8. The corn full life cycle monitoring system based on air-ground collaboration according to claim 6, characterized in that, The location matching module includes: The similarity calculation unit is used to calculate the comprehensive similarity between the feature vectors of any two local topological subgraphs in the first plant distribution matrix and the second plant distribution matrix. The comprehensive similarity is a weighted sum of the difference in the diameter of the central plant and the cosine similarity of the two distance vectors. The plant matching unit is used to find the optimal matching pair that maximizes the total similarity of all plant correspondences in two matrices by using a graph matching algorithm with the comprehensive similarity as the edge weight. The mapping table construction unit is used to perform geometric verification on the optimal matching pair. Using the successfully matched plant pairs, it calculates an optimal rigid body transformation matrix that transforms the UAV coordinate system to the ground robot coordinate system, and generates an open-ground plant mapping table.

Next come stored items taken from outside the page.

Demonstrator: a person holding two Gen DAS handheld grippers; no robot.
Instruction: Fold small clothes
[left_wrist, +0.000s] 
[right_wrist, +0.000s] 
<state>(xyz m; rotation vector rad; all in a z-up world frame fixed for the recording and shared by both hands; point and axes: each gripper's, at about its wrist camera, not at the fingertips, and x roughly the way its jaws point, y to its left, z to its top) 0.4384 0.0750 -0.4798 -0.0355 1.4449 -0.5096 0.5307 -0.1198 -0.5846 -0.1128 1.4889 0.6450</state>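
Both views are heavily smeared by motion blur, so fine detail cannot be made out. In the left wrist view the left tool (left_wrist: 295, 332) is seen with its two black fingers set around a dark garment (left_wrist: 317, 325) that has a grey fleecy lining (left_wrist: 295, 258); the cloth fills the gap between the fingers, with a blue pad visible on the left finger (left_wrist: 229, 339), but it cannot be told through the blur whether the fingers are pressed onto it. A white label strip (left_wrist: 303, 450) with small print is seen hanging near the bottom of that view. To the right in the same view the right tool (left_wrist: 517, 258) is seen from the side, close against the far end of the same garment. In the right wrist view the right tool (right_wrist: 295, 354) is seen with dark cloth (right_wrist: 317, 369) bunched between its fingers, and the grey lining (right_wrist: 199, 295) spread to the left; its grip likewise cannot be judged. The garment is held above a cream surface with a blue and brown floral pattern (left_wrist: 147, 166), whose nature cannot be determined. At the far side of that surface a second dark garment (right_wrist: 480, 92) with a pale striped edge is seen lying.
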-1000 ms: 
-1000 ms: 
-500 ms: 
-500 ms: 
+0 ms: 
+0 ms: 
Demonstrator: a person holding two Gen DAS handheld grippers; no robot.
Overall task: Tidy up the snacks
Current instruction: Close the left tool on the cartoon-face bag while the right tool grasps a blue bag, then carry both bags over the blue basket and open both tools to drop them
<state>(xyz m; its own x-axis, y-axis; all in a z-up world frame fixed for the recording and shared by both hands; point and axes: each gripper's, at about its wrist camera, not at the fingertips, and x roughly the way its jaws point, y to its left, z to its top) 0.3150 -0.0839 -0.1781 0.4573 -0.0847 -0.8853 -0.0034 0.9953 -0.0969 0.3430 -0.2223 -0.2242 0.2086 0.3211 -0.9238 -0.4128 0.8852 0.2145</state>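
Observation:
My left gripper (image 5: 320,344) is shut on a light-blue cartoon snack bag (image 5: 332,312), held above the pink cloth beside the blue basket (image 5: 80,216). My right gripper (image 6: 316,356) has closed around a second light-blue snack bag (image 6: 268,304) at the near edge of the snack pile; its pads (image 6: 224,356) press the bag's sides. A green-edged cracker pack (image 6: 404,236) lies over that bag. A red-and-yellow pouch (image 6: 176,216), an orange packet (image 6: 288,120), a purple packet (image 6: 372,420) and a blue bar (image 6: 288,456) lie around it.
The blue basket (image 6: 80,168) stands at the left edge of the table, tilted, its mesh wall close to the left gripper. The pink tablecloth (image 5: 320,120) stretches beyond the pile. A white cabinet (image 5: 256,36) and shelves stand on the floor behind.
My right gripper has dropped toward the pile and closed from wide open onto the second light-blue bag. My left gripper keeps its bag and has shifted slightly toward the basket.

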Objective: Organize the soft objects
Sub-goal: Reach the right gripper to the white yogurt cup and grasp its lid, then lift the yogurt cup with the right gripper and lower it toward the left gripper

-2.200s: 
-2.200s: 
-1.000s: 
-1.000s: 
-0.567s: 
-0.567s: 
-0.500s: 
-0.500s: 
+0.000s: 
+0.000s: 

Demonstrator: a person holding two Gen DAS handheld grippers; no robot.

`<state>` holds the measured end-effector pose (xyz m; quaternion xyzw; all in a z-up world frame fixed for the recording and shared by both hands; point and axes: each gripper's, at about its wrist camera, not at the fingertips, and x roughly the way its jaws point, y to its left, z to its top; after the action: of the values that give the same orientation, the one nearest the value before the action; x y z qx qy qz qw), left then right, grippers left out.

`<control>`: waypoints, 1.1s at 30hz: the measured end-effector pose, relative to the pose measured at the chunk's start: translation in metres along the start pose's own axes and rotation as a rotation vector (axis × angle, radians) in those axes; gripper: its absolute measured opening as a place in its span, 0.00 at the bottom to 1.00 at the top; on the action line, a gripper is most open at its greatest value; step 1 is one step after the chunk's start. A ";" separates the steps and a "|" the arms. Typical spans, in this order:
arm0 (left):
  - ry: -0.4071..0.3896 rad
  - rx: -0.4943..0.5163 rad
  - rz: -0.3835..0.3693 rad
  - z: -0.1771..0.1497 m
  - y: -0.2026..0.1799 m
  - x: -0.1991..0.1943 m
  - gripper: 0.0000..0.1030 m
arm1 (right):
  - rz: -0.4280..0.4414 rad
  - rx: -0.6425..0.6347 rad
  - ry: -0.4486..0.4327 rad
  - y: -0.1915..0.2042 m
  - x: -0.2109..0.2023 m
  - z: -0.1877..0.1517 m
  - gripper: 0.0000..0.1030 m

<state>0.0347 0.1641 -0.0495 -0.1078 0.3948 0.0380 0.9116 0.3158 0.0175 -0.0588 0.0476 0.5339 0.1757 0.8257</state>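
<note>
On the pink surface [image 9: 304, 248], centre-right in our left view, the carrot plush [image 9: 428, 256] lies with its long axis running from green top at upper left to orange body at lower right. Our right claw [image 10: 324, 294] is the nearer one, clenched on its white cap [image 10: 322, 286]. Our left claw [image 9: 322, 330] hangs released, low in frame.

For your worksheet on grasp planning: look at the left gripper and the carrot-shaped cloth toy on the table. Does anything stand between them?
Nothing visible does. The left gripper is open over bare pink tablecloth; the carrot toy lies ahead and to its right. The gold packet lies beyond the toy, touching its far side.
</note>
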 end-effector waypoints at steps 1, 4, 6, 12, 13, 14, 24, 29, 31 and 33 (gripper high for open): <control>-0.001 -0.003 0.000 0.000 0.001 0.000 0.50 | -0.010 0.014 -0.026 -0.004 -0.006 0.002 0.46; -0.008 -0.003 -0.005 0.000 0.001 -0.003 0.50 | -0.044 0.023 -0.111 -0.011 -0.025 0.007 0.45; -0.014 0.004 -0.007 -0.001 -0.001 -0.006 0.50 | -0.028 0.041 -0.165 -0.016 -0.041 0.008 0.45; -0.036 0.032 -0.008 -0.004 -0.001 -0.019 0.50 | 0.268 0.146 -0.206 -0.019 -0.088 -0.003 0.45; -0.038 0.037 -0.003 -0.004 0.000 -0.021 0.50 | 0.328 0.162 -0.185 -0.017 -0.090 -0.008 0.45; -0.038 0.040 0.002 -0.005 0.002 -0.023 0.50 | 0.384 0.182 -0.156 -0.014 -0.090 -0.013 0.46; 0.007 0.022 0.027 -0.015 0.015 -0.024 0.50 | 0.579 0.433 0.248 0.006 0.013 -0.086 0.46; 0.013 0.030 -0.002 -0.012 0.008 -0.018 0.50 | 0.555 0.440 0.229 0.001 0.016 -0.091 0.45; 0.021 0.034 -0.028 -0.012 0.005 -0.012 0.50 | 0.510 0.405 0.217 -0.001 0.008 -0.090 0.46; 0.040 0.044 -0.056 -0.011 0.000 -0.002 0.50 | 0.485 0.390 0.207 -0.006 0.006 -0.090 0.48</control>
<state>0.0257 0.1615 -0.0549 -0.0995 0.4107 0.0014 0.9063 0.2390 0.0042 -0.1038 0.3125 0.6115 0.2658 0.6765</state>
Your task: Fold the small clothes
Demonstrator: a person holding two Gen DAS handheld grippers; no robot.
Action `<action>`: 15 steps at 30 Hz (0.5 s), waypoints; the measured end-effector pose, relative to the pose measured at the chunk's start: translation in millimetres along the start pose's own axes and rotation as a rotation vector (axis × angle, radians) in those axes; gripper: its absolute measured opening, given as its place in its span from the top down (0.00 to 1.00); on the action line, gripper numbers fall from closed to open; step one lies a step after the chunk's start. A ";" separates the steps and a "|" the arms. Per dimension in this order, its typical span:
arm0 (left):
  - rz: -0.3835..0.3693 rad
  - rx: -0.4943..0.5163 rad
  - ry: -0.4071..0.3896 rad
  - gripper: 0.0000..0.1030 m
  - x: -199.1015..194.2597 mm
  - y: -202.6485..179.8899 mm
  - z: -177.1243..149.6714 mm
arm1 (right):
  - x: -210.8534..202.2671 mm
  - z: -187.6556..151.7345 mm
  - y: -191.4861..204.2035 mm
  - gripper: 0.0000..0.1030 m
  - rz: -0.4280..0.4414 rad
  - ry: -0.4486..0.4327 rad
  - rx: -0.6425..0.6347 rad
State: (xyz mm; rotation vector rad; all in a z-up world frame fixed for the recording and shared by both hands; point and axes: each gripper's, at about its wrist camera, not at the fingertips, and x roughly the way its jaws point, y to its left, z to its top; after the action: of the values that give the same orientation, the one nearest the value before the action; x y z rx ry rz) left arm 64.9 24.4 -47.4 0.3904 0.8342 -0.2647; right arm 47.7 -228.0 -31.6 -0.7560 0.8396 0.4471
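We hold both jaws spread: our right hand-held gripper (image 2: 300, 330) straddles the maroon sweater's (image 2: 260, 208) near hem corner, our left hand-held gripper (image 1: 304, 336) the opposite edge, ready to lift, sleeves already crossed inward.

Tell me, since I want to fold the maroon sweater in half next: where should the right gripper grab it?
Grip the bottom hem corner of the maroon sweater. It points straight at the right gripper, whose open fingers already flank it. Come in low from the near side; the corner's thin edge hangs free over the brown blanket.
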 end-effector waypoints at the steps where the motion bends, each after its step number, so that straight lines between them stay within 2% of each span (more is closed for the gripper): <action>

9. The corn life-cycle monitoring system based on air-ground collaboration according to claim 6, characterized in that, The data matching module includes: The data binding unit is used to bind the multispectral vegetation index data obtained by the drone for each corn plant with the ground data collected by the ground robot for the corresponding plant, according to the open-ground plant mapping table. The geolocation transformation unit is used to correct the top plane coordinates of the corresponding plant collected by the UAV based on the base plane coordinates collected by the ground robot and apply the best rigid body transformation matrix to obtain the fused geolocation of the plant. The archive construction unit is used to bind the fused multi-source data of each corn plant with its geographical location and update it to the same digital map to form a monitoring archive of the entire growth period at the single plant scale.
10. The corn life-cycle monitoring system based on air-ground collaboration according to claim 6, characterized in that, The ground robot uses lidar to measure the diameter of the plant.